ASSIGNED TASK: Would you please transcribe, exactly as written, the lines of the entries below starting at the one that holds "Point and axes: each" and ending at the one that holds "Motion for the", both included?

SUPPLIED MATERIAL:
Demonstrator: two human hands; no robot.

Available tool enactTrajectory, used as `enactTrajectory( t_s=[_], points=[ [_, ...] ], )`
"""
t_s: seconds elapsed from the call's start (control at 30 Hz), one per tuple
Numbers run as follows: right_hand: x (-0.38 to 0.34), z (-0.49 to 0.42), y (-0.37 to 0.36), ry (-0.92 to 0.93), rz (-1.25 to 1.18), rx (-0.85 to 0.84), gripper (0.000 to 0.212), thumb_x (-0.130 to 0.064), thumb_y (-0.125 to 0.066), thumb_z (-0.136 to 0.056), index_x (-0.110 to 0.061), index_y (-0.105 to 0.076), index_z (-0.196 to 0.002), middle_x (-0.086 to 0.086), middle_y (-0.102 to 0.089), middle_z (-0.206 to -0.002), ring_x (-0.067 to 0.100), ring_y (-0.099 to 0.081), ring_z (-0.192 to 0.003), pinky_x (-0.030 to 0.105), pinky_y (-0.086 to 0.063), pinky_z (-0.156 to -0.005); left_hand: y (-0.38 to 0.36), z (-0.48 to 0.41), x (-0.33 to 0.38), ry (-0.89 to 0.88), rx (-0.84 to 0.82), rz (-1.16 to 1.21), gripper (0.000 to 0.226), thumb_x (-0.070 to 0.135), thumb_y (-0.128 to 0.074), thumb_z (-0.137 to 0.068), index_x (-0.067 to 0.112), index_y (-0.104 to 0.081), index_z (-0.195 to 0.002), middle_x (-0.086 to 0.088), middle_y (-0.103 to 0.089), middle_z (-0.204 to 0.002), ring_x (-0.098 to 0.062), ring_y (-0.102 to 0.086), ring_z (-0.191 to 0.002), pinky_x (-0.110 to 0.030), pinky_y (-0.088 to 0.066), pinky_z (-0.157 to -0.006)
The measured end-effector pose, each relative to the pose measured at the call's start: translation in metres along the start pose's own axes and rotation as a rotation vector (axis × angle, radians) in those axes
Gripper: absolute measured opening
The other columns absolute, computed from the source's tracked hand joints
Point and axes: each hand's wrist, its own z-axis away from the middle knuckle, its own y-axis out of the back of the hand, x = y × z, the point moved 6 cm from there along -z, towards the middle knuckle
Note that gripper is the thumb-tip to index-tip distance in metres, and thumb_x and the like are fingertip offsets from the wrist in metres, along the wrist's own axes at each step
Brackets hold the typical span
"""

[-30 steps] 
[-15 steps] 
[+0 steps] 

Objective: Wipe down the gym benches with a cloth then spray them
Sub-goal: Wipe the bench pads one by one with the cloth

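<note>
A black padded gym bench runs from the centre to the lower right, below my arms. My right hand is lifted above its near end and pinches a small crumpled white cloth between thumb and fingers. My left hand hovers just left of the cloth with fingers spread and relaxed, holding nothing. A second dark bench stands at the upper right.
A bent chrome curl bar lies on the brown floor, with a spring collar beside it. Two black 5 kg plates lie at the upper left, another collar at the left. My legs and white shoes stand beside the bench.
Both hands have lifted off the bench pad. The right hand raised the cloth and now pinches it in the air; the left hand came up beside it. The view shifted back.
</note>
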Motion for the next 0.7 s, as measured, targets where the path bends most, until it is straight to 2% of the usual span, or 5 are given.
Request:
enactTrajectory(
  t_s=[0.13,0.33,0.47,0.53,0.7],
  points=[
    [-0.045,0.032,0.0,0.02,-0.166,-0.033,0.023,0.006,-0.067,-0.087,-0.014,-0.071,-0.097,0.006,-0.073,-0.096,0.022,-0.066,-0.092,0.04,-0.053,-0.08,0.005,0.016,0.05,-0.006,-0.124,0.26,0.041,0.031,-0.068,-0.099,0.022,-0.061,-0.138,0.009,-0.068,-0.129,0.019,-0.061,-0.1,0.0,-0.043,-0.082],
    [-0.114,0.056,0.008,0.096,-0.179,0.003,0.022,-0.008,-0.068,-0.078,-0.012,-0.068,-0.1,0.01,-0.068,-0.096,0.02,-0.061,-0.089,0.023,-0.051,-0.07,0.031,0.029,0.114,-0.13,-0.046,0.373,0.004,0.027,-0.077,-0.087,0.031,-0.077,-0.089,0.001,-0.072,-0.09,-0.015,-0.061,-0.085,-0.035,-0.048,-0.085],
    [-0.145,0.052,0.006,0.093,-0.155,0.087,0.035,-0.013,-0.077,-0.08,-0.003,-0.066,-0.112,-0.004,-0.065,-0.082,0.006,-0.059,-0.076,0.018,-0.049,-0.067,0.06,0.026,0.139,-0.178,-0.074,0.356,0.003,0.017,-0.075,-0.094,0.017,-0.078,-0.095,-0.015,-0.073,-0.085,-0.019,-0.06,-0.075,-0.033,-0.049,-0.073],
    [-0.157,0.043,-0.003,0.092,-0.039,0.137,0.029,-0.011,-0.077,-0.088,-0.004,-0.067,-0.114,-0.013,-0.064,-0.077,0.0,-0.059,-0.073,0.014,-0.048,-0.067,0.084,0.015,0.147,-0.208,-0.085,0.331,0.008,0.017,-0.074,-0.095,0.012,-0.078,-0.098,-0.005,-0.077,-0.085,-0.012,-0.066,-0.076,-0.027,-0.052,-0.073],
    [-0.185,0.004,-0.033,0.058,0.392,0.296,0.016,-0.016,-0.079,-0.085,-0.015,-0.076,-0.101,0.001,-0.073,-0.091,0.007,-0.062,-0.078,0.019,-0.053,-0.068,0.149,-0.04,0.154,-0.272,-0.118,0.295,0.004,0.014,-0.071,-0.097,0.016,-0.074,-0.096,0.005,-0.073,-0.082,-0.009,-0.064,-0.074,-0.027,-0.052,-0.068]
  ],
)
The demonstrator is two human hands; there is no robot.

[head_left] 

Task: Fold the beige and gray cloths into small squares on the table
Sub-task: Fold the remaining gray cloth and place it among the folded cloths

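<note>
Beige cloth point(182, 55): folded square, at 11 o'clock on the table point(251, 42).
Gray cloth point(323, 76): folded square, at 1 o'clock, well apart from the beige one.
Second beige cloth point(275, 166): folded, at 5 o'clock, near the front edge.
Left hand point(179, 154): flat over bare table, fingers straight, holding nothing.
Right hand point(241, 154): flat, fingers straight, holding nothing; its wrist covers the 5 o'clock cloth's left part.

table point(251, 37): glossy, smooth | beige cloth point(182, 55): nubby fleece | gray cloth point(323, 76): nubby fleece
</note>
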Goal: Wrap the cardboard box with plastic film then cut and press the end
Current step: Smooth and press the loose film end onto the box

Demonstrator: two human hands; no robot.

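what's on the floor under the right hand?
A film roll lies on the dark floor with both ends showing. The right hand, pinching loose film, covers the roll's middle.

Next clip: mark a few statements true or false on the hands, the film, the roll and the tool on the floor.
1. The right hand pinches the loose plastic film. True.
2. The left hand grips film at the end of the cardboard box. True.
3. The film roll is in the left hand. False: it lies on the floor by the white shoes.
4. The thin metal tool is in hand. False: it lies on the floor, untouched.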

TASK RESULT:
Point and axes: each hand's wrist, its own z-axis away from the middle knuckle, its own y-axis out of the back of the hand, x = y × z, the point moved 6 cm from there along -z, towards the middle knuckle
Note that gripper is the thumb-tip to index-tip distance in metres, and thumb_x and the like are fingertip offsets from the wrist in metres, along the wrist's own axes at each step
Brackets hold the typical span
"""

[-30 steps] 
[-15 steps] 
[+0 steps] 

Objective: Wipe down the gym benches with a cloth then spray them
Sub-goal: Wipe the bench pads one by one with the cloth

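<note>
A black padded gym bench runs from the centre to the lower right, below my arms. My right hand is lifted above its near end and pinches a small crumpled white cloth between thumb and fingers. My left hand hovers just left of the cloth with fingers spread and relaxed, holding nothing. A second dark bench stands at the upper right.
A bent chrome curl bar lies on the brown floor, with a spring collar beside it. Two black 5 kg plates lie at the upper left, another collar at the left. My legs and white shoes stand beside the bench.
Both hands have lifted off the bench pad. The right hand raised the cloth and now pinches it in the air; the left hand came up beside it. The view shifted back.
</note>
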Motion for the next 0.7 s, as measured, targets where the path bends most, until it is straight to 2% of the usual span, or 5 are given.

No further output remains.